Se pudesse ser confirmada a idade, o pequeno francês recrutado em cima da hora superaria um ginasta grego de 10 anos que competiu em Atenas, nos Jogos de 1896, e um skatista britânico de 11 anos, que disputou competição em Los Angeles, em 1932. Porém os Jogos de 1900 não se preocuparam com a burocracia, como o preenchimento de formulários de inscrição. Muitos atletas sequer sabiam estar competindo num evento chamado Jogos Olímpicos.
"Este é o grande mistério da história olímpica", disse David Wallechinsky, escritor e presidente da Sociedade Internacional de Historiadores Olímpicos, de acordo com o "Wall Street Journal". "O garoto simplesmente desapareceu na multidão e nunca mais se ouviu falar dele", acrescentou Wallechinsky.
O menino franzino, de menos de 1 metro e meio de altura, intriga historiadores há décadas. A única foto em que ele aparece foi amplamente divulgada a fim de que alguém pudesse reconhecê-lo. Nada.
Na década de 1980, Bill Mallon, historiador oficial do Comitê Olímpico dos EUA, entrevistou uma das filhas de um dos remadores holandeses, que morava na Flórida. Ela disse que o pai não tinha ideia de quem era o timoneiro mirim.
Cinco anos atrás, entretanto, o historiador e jornalista da Geórgia (ex-república soviética) Paata Natsvlishvili disse ter resolvido o mistério após pesquisa exaustiva. O menino foi identificado como Giorgi Nikoladze, filho de pais ricos que estavam viajando pela Europa à época dos Jogos.
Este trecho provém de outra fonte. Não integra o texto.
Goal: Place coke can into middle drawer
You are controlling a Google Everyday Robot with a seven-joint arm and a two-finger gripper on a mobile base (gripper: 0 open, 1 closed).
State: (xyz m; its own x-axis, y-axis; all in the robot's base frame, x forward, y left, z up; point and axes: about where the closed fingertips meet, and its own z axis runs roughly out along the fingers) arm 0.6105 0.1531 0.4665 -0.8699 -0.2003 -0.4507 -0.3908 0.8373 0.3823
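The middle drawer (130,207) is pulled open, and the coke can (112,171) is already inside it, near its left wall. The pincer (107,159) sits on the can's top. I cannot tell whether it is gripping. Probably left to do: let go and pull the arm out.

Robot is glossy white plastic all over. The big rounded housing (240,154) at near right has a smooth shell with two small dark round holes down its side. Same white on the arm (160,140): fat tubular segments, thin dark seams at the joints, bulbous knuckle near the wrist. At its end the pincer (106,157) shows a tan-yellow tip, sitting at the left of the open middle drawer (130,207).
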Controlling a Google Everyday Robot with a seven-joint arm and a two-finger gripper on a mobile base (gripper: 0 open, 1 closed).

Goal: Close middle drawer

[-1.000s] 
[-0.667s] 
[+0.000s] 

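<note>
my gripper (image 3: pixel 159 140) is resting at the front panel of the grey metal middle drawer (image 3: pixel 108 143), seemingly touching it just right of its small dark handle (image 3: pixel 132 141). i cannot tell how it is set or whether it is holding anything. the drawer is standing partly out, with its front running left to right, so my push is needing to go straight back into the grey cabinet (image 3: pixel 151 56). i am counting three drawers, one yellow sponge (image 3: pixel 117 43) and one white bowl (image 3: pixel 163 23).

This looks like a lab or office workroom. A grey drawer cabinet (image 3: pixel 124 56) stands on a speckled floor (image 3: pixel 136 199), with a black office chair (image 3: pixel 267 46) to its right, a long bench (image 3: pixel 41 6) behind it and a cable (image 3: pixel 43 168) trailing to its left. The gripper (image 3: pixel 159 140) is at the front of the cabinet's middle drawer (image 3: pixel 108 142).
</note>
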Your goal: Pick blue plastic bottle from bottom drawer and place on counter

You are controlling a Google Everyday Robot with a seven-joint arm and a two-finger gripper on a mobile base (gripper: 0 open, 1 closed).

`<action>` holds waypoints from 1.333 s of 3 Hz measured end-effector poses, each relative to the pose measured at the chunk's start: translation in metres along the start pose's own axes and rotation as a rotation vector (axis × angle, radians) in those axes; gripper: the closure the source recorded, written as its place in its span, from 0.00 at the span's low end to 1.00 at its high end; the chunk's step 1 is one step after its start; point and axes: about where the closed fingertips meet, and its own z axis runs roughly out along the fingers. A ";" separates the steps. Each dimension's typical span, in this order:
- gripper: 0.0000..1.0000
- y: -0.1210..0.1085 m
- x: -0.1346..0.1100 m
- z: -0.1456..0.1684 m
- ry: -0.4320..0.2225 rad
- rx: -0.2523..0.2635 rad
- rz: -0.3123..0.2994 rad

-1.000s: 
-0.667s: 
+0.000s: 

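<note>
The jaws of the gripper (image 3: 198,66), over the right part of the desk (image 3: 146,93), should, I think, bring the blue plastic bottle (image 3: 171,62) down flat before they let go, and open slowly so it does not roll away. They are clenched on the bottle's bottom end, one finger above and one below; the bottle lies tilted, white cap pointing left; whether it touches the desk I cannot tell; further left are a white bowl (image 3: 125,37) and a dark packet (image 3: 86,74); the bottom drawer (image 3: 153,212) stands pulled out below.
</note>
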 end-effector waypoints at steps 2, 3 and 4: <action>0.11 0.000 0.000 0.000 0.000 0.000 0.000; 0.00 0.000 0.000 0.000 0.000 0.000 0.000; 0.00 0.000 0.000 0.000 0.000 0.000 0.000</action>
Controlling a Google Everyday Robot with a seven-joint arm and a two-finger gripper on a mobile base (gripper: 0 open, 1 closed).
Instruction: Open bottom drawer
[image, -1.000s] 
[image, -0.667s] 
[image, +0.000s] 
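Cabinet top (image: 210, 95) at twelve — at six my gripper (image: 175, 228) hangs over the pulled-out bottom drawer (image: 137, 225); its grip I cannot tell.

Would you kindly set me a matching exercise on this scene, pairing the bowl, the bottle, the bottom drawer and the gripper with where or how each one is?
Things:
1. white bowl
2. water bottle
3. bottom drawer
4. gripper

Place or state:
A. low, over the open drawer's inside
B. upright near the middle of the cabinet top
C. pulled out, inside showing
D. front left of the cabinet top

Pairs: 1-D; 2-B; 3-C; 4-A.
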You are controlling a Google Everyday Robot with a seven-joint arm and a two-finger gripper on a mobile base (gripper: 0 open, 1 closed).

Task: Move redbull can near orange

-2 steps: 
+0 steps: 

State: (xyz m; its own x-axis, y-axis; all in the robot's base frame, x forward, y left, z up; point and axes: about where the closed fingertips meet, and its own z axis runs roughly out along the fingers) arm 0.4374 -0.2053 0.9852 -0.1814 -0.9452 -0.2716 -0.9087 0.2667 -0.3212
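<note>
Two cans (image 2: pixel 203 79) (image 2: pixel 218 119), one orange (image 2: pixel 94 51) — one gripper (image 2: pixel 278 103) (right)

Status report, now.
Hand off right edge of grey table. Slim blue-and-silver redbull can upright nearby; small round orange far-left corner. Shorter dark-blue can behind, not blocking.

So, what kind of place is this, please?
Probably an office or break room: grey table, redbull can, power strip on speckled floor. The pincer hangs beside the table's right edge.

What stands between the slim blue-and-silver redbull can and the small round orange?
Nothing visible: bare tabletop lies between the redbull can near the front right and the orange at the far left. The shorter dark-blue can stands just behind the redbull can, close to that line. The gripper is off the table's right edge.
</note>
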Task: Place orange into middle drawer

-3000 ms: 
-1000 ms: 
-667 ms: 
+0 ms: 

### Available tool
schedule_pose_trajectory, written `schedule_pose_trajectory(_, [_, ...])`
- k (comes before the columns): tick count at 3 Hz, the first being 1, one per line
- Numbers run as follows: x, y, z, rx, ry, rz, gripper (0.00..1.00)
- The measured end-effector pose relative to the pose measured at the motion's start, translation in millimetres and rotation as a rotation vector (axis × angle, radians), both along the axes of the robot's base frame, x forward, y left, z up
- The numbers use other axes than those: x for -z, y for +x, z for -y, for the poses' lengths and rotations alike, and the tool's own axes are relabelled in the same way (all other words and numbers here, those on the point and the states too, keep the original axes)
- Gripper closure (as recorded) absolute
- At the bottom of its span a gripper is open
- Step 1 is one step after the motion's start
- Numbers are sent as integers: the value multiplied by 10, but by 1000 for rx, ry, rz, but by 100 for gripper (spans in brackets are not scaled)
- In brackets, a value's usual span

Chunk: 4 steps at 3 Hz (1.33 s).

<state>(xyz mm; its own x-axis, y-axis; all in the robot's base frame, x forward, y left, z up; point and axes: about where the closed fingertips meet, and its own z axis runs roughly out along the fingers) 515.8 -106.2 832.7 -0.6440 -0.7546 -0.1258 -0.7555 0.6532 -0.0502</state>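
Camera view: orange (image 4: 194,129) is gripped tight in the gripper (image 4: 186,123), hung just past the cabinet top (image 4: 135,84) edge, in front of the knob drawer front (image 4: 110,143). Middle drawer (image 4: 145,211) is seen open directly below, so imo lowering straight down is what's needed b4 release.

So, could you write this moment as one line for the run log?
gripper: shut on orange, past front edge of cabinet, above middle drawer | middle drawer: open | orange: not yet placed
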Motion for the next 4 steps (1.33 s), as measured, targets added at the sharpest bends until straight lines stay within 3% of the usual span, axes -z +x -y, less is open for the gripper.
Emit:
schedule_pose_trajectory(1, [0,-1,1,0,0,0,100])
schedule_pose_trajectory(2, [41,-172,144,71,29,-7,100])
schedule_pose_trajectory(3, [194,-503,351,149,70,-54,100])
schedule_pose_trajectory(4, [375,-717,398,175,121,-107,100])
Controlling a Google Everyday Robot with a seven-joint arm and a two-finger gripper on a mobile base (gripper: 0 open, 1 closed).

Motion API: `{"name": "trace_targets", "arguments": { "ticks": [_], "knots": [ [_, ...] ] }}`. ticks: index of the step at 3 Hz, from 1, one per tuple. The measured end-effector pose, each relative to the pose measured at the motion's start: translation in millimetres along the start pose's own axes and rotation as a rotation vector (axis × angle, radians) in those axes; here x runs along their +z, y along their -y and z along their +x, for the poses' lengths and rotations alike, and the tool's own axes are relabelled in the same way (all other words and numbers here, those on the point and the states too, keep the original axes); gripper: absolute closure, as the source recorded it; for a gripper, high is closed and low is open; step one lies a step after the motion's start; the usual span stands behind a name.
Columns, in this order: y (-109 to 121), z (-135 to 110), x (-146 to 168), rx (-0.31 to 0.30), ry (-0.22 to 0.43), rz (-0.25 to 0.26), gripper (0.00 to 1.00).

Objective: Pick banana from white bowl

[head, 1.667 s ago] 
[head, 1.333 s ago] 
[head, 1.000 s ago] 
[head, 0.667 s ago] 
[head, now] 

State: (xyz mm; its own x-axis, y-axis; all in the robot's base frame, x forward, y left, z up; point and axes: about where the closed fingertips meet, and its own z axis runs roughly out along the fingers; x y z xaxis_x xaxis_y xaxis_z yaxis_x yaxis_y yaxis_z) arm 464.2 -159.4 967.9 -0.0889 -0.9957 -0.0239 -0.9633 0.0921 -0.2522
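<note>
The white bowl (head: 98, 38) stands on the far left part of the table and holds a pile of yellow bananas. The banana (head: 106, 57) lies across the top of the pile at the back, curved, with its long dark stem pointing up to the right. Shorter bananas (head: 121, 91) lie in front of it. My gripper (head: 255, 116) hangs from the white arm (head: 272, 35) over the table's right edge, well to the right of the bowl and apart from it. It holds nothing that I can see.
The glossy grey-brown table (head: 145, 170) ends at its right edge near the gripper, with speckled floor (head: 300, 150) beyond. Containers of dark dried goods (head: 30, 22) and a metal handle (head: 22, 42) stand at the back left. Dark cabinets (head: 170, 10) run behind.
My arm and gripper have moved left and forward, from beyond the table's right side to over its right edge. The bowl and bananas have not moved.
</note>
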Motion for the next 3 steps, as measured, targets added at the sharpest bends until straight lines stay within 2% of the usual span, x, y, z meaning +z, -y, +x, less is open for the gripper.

A teoria de Natsvlishvili foi baseada numa revelação feita pela irmã de Giorgi, que afirmou que menino "vencera uma corrida de barcos na França". Mas o georgiano não convenceu outros historiadores. A prova apresentada por ele foi considerada apenas "circunstancial".
"Isso é um mistério e continua sendo um mistério", declarou o historiador holandês Anthony Bijkerk, que descobriu a foto que registra o pequeno timoneiro ao lado dos remadores compatriotas.